Quote the lines below from the one containing "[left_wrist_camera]" to the final line, both ends included; exclude the pictures.

►

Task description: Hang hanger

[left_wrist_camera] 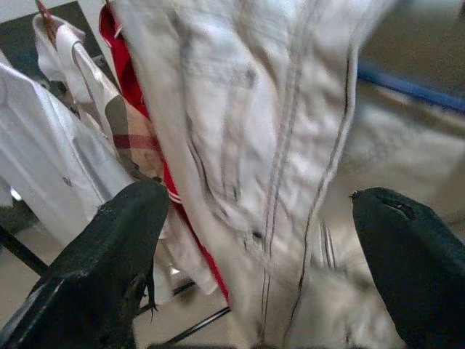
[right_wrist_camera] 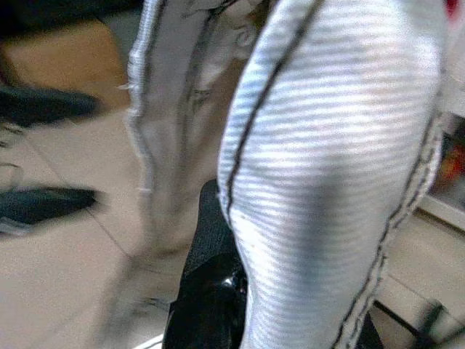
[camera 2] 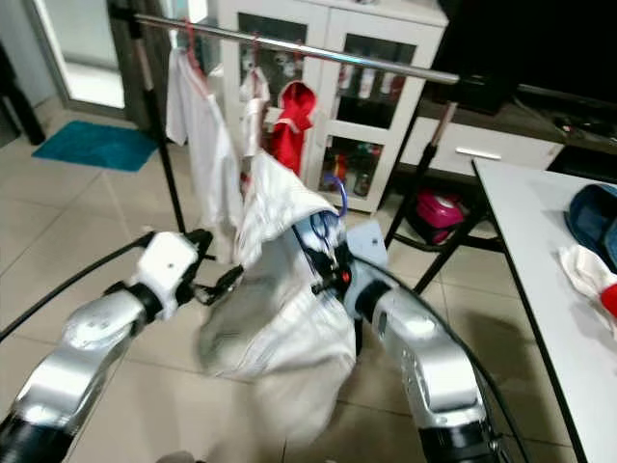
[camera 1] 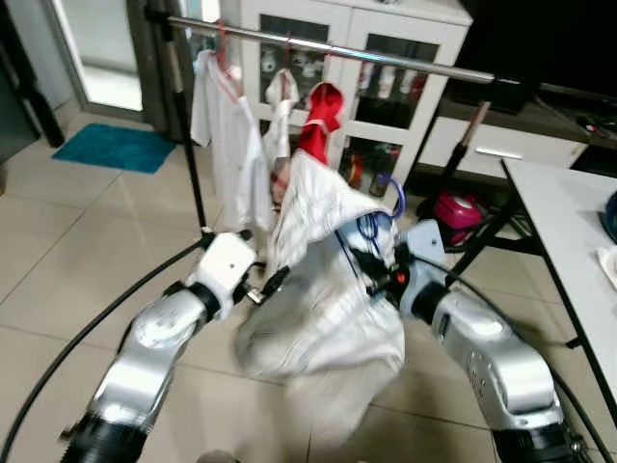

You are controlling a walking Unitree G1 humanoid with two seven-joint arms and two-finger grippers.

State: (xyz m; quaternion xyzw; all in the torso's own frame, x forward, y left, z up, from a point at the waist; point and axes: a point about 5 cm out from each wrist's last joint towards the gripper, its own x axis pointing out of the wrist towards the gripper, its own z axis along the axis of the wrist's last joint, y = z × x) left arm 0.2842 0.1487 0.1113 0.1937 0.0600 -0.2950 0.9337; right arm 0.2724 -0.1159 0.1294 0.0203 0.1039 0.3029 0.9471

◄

■ Exercise response ■
[left_wrist_camera] 
[right_wrist_camera] 
[camera 2] 
[camera 1] 

You are controlling a walking Unitree G1 humanoid with two seven-joint arms and two-finger grippers.

State: (xyz m; quaternion xyzw; all in the torso's own frame, x forward, y left, z up, from a point at the waist; point and axes: a point about 5 cm out from each wrist's last joint towards the gripper, its own x axis pointing out of the wrist towards the gripper, its own z axis along the axis of the wrist's last joint, y = z × x) left arm 0.2842 0.1487 0.1113 0.1937 0.0600 -0.2950 0.9337; right arm 0.2724 -0.1159 0.1294 0.0203 0.1039 0.3029 0.9471

There is no more output to give.